▶ Task inputs
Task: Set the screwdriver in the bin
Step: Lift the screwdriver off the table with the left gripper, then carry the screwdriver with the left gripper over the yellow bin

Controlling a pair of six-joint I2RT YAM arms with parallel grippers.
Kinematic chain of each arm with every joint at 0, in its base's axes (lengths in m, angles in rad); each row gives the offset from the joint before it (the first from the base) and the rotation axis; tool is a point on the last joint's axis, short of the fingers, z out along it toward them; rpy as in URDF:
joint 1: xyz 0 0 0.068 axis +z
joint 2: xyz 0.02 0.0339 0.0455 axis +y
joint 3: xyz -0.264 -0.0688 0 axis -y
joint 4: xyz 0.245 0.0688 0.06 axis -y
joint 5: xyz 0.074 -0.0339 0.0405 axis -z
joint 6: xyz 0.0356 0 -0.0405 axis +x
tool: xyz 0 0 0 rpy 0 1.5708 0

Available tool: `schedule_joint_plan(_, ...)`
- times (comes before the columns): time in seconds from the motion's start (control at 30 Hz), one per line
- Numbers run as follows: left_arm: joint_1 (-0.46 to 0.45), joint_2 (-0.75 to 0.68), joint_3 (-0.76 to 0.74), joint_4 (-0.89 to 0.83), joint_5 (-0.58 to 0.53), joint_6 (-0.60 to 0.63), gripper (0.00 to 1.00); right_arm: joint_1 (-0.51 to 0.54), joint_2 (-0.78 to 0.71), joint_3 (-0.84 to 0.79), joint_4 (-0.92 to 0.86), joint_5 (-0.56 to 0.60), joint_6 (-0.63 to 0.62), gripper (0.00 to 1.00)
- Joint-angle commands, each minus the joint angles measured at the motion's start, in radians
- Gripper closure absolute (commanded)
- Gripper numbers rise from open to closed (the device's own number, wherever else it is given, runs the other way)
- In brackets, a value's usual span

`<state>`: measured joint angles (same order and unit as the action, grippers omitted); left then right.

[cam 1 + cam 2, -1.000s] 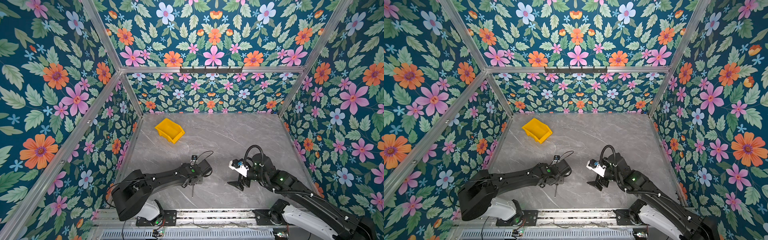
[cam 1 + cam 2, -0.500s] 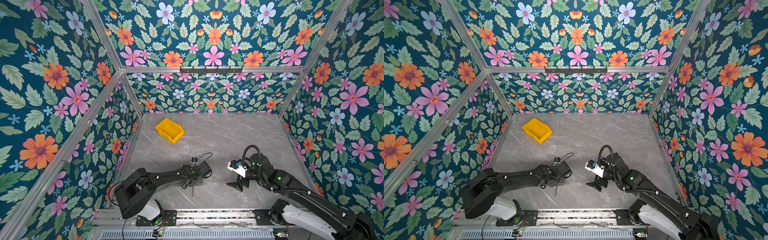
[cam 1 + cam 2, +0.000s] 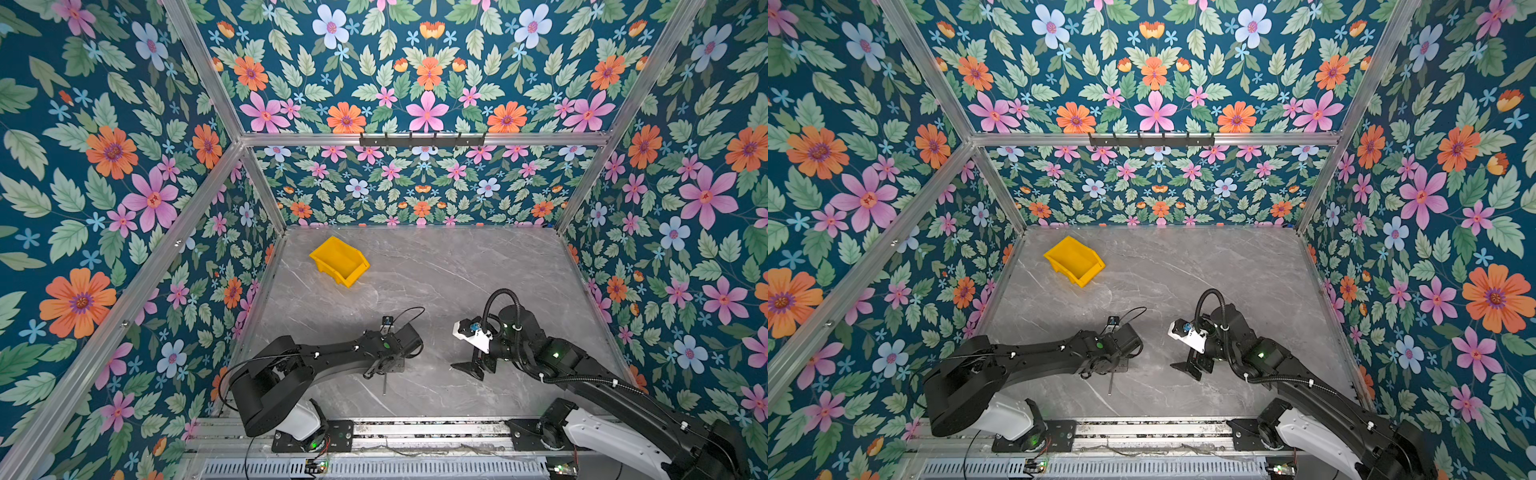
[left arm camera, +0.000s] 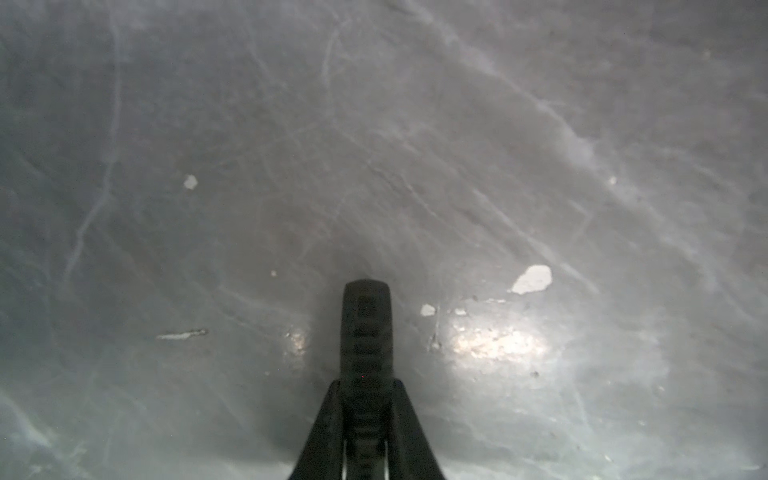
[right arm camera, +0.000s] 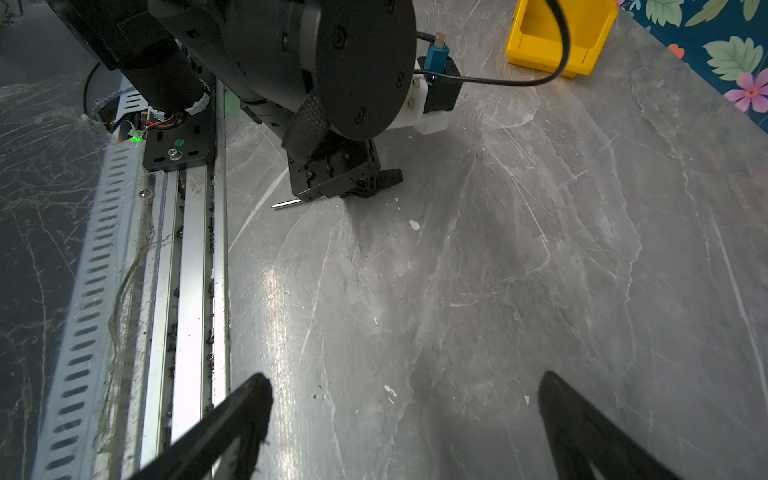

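Where both top views give only the silver shaft of the screwdriver (image 3: 384, 384), poking toward 6 o'clock from under the left gripper (image 3: 385, 369), the left wrist view shows its black ribbed handle pinched between narrowed jaws. Empty, the right gripper (image 5: 405, 395) gapes wide. Yellow plastic bin (image 3: 332, 272) at 11 o'clock on the grey marbled table (image 3: 457, 270), well apart.

In both top views the left gripper (image 3: 386, 369) hides the handle of the screwdriver (image 3: 384, 385); only its thin shaft shows. In the left wrist view the handle (image 4: 365, 328) is blurred, its ribs are hard to make out, and it runs off the bottom edge with the two fingers that clamp it. In the right wrist view the top edge cuts off the bin (image 5: 536, 50), the bottom edge cuts the fingers of the right gripper (image 5: 403, 380), and the screwdriver's middle is covered.
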<state>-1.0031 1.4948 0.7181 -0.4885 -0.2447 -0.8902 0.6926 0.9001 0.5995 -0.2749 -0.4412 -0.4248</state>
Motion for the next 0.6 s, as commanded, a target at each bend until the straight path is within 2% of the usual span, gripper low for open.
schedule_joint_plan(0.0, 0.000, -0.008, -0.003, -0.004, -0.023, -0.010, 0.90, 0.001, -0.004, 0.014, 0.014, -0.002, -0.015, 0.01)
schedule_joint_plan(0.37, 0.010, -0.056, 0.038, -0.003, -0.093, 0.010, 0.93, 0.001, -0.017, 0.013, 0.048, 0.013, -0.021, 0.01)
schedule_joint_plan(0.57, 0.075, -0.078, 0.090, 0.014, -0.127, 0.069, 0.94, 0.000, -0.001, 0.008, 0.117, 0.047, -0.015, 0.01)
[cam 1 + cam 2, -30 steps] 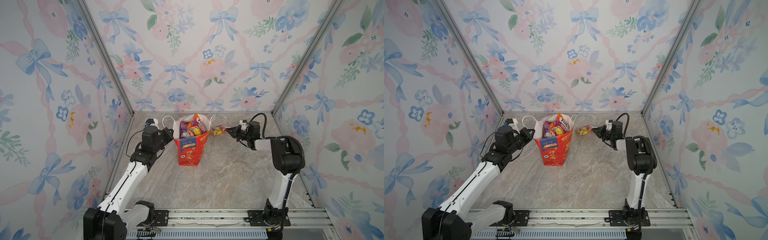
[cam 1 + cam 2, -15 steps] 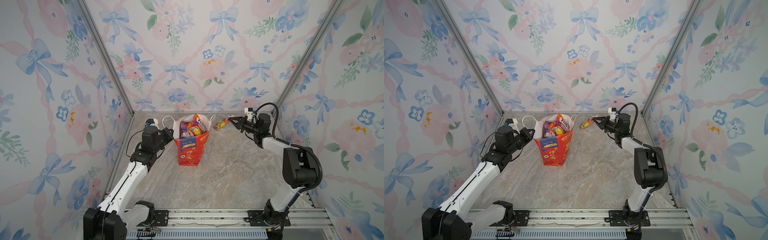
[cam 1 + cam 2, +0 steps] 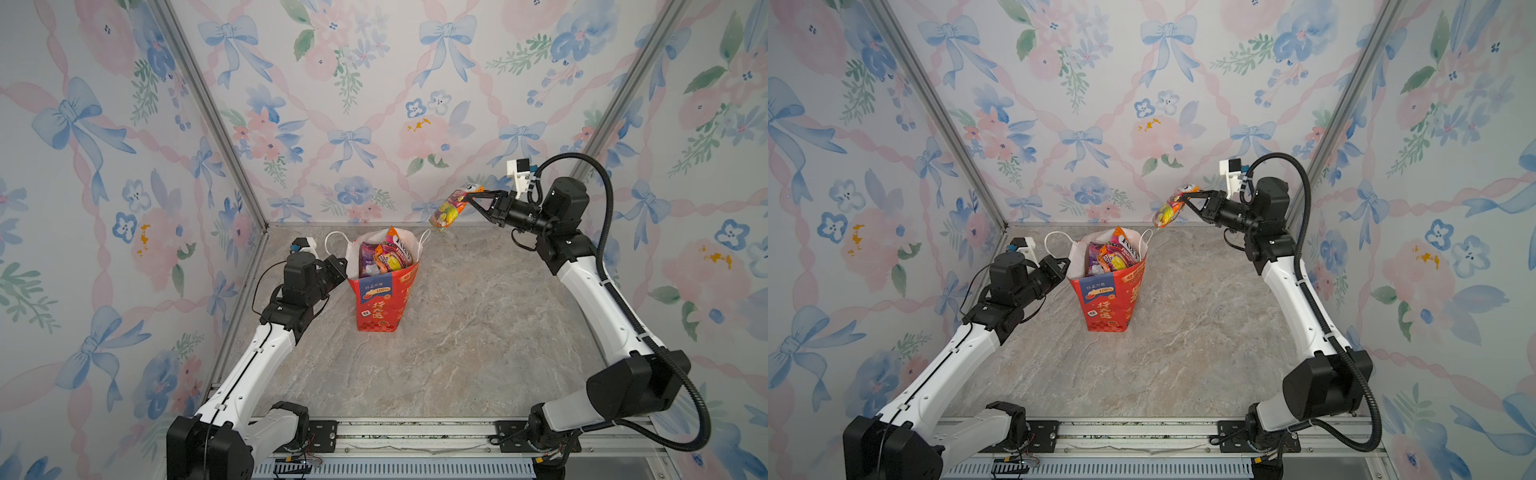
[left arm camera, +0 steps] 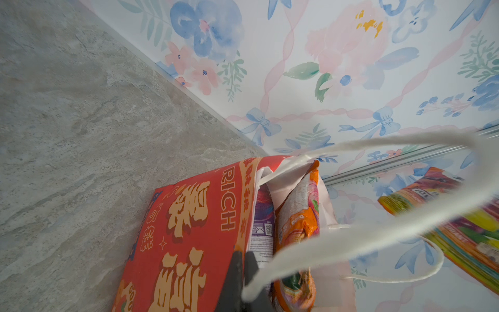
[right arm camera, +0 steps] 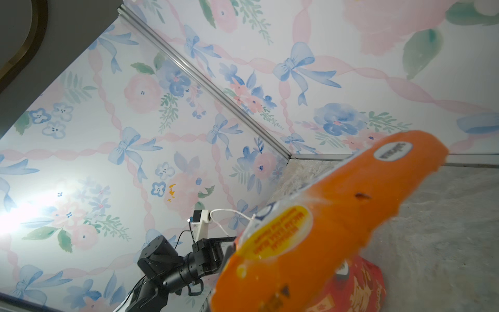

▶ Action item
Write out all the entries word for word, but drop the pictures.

▶ Exercise response
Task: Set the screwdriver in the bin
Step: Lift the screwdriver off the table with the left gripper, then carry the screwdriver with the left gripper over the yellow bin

Controlling a pair of six-joint I2RT YAM arms with parallel grippers.
Kinematic chain of each arm with every joint at 0, in its base's axes (lengths in m, angles in rad); each row gives the offset from the joint before it (the first from the base) and the rotation axis; tool is a point on the last joint's axis, short of the fingers, z out along it toward them; rpy as in URDF:
joint 1: xyz 0 0 0.068 axis +z
joint 2: xyz 0.02 0.0339 0.0455 axis +y
joint 3: xyz -0.264 -0.0688 0 axis -y
joint 4: xyz 0.245 0.0688 0.06 axis -y
joint 5: xyz 0.074 -0.0339 0.0405 axis -z
joint 6: xyz 0.0356 0 -0.0405 axis +x
tool: xyz 0 0 0 rpy 0 1.5708 0

Available tool: `schedule_joint_plan(_, ...)`
- times (comes before the columns): time in seconds from the motion's start (control at 30 Hz), one per line
- Numbers run as follows: left_arm: joint_1 (-0.46 to 0.45), joint_2 (-0.75 to 0.68), joint_3 (-0.76 to 0.74), joint_4 (-0.89 to 0.83), joint_5 (-0.58 to 0.53), joint_6 (-0.60 to 0.63), gripper (0.00 to 1.00); right_arm: joint_1 (-0.51 to 0.54), joint_2 (-0.78 to 0.71), joint_3 (-0.84 to 0.79), joint_4 (-0.92 to 0.86), joint_5 (-0.56 to 0.60), joint_6 (-0.63 to 0.62), gripper (0.00 to 1.00)
- Joint-angle commands, each minus the joint angles measured at the motion's start, in radians
- Gripper closure absolute (commanded)
- Gripper numbers rise from open to closed (the device's own number, wherever else it is given, runs the other way)
- In brackets, a value's usual span

`<state>`: measured joint angles (same order and unit as the action, grippers omitted); left then right.

[cam 1 + cam 2, -1.000s] 
[cam 1 + cam 2, -0.500s] 
[cam 1 + cam 2, +0.000s] 
[left arm camera, +0.000s] 
[right arm camera, +0.000s] 

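Where both top views give only the silver shaft of the screwdriver (image 3: 384, 384), poking toward 6 o'clock from under the left gripper (image 3: 385, 369), the left wrist view shows its black ribbed handle pinched between narrowed jaws. Empty, the right gripper (image 5: 405, 395) gapes wide. Yellow plastic bin (image 3: 332, 272) at 11 o'clock on the grey marbled table (image 3: 457, 270), well apart.

In both top views the left gripper (image 3: 386, 369) hides the handle of the screwdriver (image 3: 384, 385); only its thin shaft shows. In the left wrist view the handle (image 4: 365, 328) is blurred, its ribs are hard to make out, and it runs off the bottom edge with the two fingers that clamp it. In the right wrist view the top edge cuts off the bin (image 5: 536, 50), the bottom edge cuts the fingers of the right gripper (image 5: 403, 380), and the screwdriver's middle is covered.
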<state>-1.0031 1.4948 0.7181 -0.4885 -0.2447 -0.8902 0.6926 0.9001 0.5995 -0.2749 -0.4412 -0.4248</state>
Motion for the next 0.6 s, as commanded, a target at each bend until the straight path is within 2% of the usual span, gripper low for open.
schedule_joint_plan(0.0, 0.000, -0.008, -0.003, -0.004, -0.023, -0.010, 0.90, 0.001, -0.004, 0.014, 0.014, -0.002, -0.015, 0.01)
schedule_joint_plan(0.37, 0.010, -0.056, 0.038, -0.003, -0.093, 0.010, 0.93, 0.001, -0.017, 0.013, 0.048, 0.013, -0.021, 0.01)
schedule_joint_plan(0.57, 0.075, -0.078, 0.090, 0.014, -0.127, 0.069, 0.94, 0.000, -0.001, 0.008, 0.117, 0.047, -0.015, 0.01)
[cam 1 + cam 2, -30 steps] 
[cam 1 + cam 2, -15 steps] 
[cam 1 + cam 2, +0 steps] 
[left arm camera, +0 steps] 
[right arm camera, +0 steps] 

The output is complete, and nothing more is needed.